• **Work instruction**
The answer must consist of every line from the entries below that contains the word "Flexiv".
>>>>>
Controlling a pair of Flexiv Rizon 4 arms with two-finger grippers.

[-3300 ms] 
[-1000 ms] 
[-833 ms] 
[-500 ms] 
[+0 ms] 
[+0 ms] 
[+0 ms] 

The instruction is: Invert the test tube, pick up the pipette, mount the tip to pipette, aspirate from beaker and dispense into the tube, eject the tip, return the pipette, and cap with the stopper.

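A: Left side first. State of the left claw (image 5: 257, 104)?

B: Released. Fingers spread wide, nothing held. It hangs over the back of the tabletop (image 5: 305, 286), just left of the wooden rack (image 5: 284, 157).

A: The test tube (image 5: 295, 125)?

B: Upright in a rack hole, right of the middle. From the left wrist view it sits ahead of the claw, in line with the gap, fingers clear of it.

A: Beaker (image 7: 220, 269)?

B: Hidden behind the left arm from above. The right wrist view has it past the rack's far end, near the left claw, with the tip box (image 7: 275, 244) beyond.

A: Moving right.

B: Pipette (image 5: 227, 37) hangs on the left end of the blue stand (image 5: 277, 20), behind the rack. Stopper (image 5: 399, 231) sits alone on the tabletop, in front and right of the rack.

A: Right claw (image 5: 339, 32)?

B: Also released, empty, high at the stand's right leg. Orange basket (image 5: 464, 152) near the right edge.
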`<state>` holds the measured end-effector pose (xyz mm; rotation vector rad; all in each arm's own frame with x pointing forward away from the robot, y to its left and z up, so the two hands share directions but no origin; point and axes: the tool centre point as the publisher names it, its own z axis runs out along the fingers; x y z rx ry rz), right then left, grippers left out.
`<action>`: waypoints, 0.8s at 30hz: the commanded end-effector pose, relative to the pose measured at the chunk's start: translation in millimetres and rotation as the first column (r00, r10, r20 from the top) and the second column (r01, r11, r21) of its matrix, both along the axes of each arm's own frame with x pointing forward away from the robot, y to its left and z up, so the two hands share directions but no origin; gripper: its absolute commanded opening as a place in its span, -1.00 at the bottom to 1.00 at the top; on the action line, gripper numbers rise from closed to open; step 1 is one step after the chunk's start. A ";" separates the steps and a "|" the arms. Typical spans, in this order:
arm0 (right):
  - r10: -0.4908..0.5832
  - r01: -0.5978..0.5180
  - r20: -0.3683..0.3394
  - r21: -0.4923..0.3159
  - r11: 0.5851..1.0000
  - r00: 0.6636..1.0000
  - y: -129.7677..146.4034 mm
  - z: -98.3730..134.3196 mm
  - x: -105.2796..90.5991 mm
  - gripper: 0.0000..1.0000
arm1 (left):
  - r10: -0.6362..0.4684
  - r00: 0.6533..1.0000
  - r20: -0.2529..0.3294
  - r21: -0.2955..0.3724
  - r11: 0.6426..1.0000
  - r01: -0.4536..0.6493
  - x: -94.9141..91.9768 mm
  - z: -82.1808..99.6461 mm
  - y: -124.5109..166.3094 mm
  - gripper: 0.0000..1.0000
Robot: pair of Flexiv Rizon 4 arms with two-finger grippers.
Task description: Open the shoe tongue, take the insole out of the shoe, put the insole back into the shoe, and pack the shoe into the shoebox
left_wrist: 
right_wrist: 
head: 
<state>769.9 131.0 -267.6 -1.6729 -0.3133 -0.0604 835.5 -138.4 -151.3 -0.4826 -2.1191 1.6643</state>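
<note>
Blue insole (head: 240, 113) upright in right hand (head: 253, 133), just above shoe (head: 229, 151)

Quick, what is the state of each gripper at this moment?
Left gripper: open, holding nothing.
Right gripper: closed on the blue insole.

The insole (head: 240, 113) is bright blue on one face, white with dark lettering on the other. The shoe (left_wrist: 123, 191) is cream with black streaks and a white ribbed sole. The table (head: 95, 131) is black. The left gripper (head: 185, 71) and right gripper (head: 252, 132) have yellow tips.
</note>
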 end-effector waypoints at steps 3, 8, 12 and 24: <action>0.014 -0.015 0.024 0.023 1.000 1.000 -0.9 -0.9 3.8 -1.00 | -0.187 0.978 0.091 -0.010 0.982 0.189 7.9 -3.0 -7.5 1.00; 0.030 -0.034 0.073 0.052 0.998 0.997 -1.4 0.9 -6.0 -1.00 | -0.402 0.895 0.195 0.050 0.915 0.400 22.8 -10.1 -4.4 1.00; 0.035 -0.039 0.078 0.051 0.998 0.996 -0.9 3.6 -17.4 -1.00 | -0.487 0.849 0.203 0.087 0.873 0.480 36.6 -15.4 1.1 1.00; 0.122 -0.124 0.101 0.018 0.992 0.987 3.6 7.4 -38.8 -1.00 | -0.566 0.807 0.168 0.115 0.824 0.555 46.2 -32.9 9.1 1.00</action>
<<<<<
• **Task answer**
Controlling a pair of Flexiv Rizon 4 arms with two-finger grippers.
Robot: pair of Flexiv Rizon 4 arms with two-finger grippers.

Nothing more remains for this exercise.